Build a private web application that:

  1. takes a spoken description of a book,
  2. transcribes the request,
  3. decides whether the description is specific enough to identify the target,
  4. asks a follow-up question when needed,
  5. retrieves the text from an authorized corpus or course-provided backend,
  6. safely unpacks or normalizes the retrieved file, and
  7. reads the result aloud using the student’s own synthesized voice or a close approved approximation.

Expected Components

  • Browser-based or web-app voice input
  • Speech-to-text
  • LLM or equivalent reasoning component for disambiguation
  • Clarification dialogue
  • Retrieval backend
  • Safe extraction or normalization pipeline
  • Text-to-speech
  • Azure-backed deployment or infrastructure

Evaluation Notes

This project is judged substantially on integration and infrastructure, not only on model demos.

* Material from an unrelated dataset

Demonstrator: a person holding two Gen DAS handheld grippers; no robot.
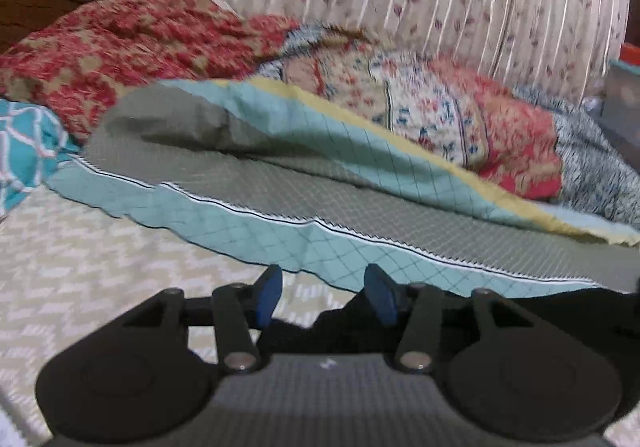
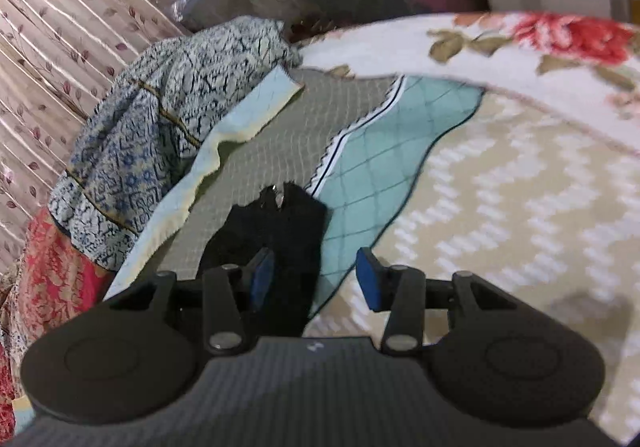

Common failure points are:

  • no working fully agentic component
  • no working cloned voice end-to-end
  • local-only implementations without a real web front end
  • incomplete retrieval or file-handling logic

Sample Test Prompts

Sample prompts include:

  • “Wolf Story by William McCleery”
  • “The Dolls’ House by Rumer Godden”
  • “Twig by Elizabeth Orton Jones”
  • “The Twenty-One Balloons by William Pene du Bois”
  • “Emil is sedated with laced chocolate and robbed on a train…”
  • “15th century Poland, alchemy, the Philosopher’s Stone…”

These make it clear that the system was supposed to handle both exact titles and vague natural-language descriptions.

Deployment

Students will deploy their site to Azure.

Repository Copy

A markdown copy of this handout is also kept in the repository under _starter_code/final-project/README.md.